Peu de clubs montants de provinciale osent rejoindre la Régionale 2 en clamant haut et fort que leur ambition est de monter en Régionale 1. Waremme l’a fait et mesure désormais chaque semaine combien il est attendu au tournant.

Jusqu’ici, il compte 3 victoires en championnat mais aussi une défaite face à Tilff et une élimination en Coupe AWBB des œuvres de Morlanwelz, qui joue dans la même série en championnat.

"Secrètement, cette Coupe, on en rêvait pourtant", dit Mike De Keyser, le coach. "Nous devons cependant bien reconnaître que, jusqu’ici, nous sommes encore un peu courts face à des adversaires ambitieux. Nous avons joué ces matchs en n’étant que sept, nous devrons nous passer de Yannick Moray (tendon d’Achille) tout au long de la saison régulière et nous avons aussi dû jouer plusieurs fois sans Sacha Massot et sans Germay. À partir de ce mardi, nous serons au complet à l’entraînement et ça devrait aller mieux."

Le projet waremmien, c’est un peu un projet à la Kompany. Sacha Massot est waremmien, sa femme et ses enfants jouent au club et il souhaitait construire quelque chose dans sa ville. Le coach de Liège Basket avait déjà contacté l’ancienne direction du club, qui n’avait pas suivi mais l’arrivée de Luc Ceulers à la présidence a déclenché le processus.

Mike De Keyser est arrivé comme coach et une équipe capable de survoler la P1 a été mise en place. Cette année, Yannick Morhay et Maxime Gaudoux (ex-Louvain) sont venus la renforcer. "Ça suscite beaucoup de jalousies mais ces gens-là viennent bien plus pour le projet que pour l’argent", dit le coach.

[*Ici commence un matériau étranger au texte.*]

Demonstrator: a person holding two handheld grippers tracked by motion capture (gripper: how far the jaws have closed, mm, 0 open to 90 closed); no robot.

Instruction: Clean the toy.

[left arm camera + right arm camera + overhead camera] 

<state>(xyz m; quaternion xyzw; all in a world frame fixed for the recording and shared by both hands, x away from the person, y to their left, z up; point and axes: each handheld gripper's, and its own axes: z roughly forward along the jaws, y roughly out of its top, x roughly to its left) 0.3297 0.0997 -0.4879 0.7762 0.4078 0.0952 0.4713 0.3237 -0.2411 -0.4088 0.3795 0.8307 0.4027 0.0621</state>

Waremme peut aussi bénéficier du Pôle Ballons, un outil exceptionnel. "Sans cela, je ne crois pas que ça se serait fait", dit encore Mike De Keyser, qui avoue que l’objectif est de rejoindre la TDM 2 dans les trois ans.

La présence du club de volley ne donne-t-elle pas davantage d’idées ? "C’est tentant, évidemment", dit Mike De Keyser. "Mais Waremme est une petite ville, les moyens ne sont pas extensibles et leur budget a diminué aussi. Mais pour ce qui est de la structure et de l’école des jeunes, nous pouvons en tout cas certainement nous inspirer de ce qu’ils ont fait."